## Dataset excerpts

- Opening Delimiter -

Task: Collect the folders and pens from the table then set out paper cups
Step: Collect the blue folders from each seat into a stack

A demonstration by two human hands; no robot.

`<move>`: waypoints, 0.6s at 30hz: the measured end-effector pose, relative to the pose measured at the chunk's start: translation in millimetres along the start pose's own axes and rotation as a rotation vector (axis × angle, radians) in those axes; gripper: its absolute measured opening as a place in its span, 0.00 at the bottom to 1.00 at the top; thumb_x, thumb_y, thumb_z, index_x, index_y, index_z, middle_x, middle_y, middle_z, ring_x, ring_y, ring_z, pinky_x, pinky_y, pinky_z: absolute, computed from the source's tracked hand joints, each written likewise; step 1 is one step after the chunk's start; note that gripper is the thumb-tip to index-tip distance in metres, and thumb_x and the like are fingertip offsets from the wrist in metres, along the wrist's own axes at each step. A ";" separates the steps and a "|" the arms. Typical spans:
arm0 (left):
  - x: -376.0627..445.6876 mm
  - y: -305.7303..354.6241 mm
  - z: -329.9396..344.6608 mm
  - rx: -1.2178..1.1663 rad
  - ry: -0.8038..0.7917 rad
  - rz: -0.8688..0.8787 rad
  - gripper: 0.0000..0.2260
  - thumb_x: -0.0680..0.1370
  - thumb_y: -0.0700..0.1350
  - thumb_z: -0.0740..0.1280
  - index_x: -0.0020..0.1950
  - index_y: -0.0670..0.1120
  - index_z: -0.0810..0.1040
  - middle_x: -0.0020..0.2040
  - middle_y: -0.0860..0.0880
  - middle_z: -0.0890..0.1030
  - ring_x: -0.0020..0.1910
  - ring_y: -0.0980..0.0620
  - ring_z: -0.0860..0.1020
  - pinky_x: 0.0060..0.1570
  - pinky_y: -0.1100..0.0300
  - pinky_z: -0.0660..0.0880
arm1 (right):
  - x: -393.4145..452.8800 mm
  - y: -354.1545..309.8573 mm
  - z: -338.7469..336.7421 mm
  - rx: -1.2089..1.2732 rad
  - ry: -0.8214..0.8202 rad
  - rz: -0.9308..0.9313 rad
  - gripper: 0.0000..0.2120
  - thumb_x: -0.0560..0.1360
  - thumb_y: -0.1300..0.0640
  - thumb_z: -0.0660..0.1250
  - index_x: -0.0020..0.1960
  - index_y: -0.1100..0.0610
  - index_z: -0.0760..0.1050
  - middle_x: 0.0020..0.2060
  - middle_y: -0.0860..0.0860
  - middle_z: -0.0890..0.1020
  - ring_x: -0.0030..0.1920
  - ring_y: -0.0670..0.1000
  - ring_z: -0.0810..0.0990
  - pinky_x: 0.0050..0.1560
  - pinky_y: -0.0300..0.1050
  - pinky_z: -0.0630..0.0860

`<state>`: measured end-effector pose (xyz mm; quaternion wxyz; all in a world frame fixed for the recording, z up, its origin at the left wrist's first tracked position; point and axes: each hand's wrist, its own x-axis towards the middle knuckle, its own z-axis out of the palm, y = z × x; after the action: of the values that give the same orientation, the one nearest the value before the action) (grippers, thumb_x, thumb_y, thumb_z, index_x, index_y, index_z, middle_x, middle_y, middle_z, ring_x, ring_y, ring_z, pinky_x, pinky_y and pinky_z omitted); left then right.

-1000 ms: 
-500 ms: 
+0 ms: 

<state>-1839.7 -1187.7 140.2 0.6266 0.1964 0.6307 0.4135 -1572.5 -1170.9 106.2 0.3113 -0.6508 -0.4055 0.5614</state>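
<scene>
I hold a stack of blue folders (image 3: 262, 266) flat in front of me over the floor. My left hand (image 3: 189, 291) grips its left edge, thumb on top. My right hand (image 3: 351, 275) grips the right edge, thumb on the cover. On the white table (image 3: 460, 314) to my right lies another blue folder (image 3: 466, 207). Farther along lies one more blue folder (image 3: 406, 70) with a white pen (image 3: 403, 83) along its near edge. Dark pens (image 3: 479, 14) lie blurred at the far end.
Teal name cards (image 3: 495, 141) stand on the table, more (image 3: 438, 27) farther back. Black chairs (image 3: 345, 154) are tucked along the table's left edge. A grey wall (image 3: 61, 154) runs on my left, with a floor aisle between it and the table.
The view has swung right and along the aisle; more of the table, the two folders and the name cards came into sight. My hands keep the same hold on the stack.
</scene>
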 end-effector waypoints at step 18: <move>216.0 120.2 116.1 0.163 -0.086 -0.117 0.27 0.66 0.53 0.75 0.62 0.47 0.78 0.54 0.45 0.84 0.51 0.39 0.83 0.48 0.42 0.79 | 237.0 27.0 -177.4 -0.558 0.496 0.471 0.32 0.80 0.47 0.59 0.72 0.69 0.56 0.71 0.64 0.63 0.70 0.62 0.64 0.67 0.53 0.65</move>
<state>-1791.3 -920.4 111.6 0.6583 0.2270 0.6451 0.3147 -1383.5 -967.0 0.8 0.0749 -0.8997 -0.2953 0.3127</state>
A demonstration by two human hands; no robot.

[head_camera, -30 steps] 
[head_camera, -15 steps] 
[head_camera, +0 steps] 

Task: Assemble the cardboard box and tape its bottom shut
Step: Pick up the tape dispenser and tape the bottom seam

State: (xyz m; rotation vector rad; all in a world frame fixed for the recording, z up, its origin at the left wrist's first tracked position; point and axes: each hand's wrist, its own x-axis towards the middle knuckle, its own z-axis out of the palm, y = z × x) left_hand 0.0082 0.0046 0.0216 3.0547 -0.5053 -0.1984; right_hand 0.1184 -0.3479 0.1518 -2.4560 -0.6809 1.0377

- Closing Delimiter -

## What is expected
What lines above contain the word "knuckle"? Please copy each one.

## Completed exercise
`<state>`: measured end-effector pose (xyz mm; quaternion wxyz; all in a world frame fixed for the recording, z up, its origin at the left wrist's first tracked position; point and axes: each hand's wrist, its own x-axis towards the middle knuckle, its own z-axis out of the palm, y = z × x; after the action: of the values that give the same orientation, the one nearest the value before the action) (grippers, thumb_x, thumb_y, thumb_z, index_x, index_y, index_z, middle_x, middle_y, middle_z, ring_x, ring_y, ring_z, pinky_x, pinky_y and pinky_z omitted); left then right.
State: (xyz m; rotation vector rad; all in a world frame fixed for the recording, z up, its origin at the left wrist's first tracked position; point and axes: each hand's wrist, its own x-axis towards the middle knuckle, its own z-axis out of the palm, y = z × x) left_hand 0.0082 0.0046 0.0216 3.0547 -0.5053 -0.1984; right_hand 0.1184 -0.3479 0.1518 -2.4560 -0.6809 1.0377

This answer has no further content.